Three held in France in August for planning attacks
Seven people with links to terrorist networks, at least three of whom were planning attacks, have been arrested in France this month, Interior Minister Bernard Cazeneuve said Tuesday.
Cazeneuve said at a press conference that French police had arrested as many people for terror links in the first half of 2016 as for the whole of last year.
He gave no details of the latest arrests, however.
On August 8, a 16-year-old girl from the Paris suburb of Melun was remanded in custody on charges of planning a terror attack. The teenager was an administrator of a group on Telegram, an encrypted messaging app that was used by two extremists to plan the murder of a priest in Normandy in July.

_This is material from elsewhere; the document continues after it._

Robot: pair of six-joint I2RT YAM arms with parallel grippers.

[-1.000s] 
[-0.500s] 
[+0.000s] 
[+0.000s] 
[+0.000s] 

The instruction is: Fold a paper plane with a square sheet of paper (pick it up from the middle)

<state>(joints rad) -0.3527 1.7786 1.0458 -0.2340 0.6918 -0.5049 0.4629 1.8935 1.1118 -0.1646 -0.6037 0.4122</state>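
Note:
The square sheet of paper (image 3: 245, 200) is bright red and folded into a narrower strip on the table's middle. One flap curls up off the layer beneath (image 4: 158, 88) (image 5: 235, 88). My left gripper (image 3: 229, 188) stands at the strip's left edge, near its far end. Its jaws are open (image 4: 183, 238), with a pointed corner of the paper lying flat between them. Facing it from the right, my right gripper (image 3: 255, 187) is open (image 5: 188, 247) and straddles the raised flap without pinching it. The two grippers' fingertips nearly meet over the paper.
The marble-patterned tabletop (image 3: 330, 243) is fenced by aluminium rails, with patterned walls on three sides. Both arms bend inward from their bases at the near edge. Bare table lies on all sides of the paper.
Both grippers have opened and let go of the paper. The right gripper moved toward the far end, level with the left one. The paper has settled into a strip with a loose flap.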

According to investigators, she “relayed numerous ISIS propaganda messages calling for attacks” and also expressed a personal desire to “take action”.
Cazeneuve and his German counterpart Thomas de Maiziere on Tuesday asked the European Commission to consider legal measures that could be taken against the operators of encrypted messaging services such as Telegram.
After a meeting between the two ministers, Cazeneuve said such legislation could “impose obligations on operators who show themselves to be non-cooperative, in particular when it comes to withdrawing illegal content or decrypting messages as part of an investigation.”
Meanwhile a 19-year-old from the Riviera city of Nice — who was born to a family of Jehovah’s Witnesses but converted to Islam — was on Tuesday sentenced to three years in prison for glorifying terrorism.
He was sentenced for his regular visits to extremist sites on which he posted “nauseating” comments and photos, said a source close to the investigation.
French security services are scrambling to prevent further violence after two attacks in July that shocked the country just as it was starting to rebound from the extremist bloodshed in Paris in November.
On July 14, a 31-year-old Tunisian rammed a 19-tonne truck into crowds of people celebrating Bastille Day in the Riviera city of Nice, killing 86 people and wounding more than 400.
And on July 26, two 19-year-olds stormed a church in the northern town of Saint-Etienne-du-Rouvray and slit the throat of an elderly priest.
Several major cultural and sporting events were cancelled in the wake of the attacks on security grounds.